What Is A Black Hole?

In 1971, the first black hole was discovered. However, the term was coined in 1967 by John Wheeler, an American astronomer.
what is a black hole?

Black holes are one of the most fascinating phenomena in space. They have a significant gravitational attraction and are extremely dense. Nothing can escape their grasp if it gets close enough, not even light. You have surely heard about black holes, but learning more about the intricacies is a fun experience.

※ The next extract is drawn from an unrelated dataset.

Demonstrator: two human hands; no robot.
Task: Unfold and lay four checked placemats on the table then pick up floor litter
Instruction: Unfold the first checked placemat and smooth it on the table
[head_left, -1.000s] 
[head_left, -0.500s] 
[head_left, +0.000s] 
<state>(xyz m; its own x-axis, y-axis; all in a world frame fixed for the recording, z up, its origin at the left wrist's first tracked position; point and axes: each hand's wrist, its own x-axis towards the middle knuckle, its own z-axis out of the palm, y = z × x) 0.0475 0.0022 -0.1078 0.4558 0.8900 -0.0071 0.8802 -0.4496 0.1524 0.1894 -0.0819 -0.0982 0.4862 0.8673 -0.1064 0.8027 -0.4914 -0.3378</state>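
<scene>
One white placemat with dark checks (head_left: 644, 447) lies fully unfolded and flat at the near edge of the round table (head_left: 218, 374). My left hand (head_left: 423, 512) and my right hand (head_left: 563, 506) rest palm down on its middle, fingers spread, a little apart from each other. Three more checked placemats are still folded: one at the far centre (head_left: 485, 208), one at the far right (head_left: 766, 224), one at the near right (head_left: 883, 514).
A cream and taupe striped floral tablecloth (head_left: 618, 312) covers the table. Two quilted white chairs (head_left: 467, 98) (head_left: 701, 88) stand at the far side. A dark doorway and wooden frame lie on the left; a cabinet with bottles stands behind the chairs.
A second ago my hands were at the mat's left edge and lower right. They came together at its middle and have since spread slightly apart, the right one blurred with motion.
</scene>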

The Origin of the Black Hole

In 1971, the first black hole was discovered. However, the term was coined in 1967 by John Wheeler, an American astronomer. Now, the prediction for black holes goes all the way back to the days of Albert Einstein in 1916 and he discussed it along with his general theory of relativity.

Types of Black Holes

There are three types of black holes that are known about today. When a huge star collapses, a stellar black hole is formed. The second type is the super massive black hole and scientists are still working to understand exactly how this type is formed. The third type is the miniature black hole. It is theorized that this type would be considerably smaller than the sun, but one has yet to be discovered.

what is a black hole
The black hole visualized in Interstellar is believed to be one of the most accurate depiction of a black hole to date. (Warner Brothers)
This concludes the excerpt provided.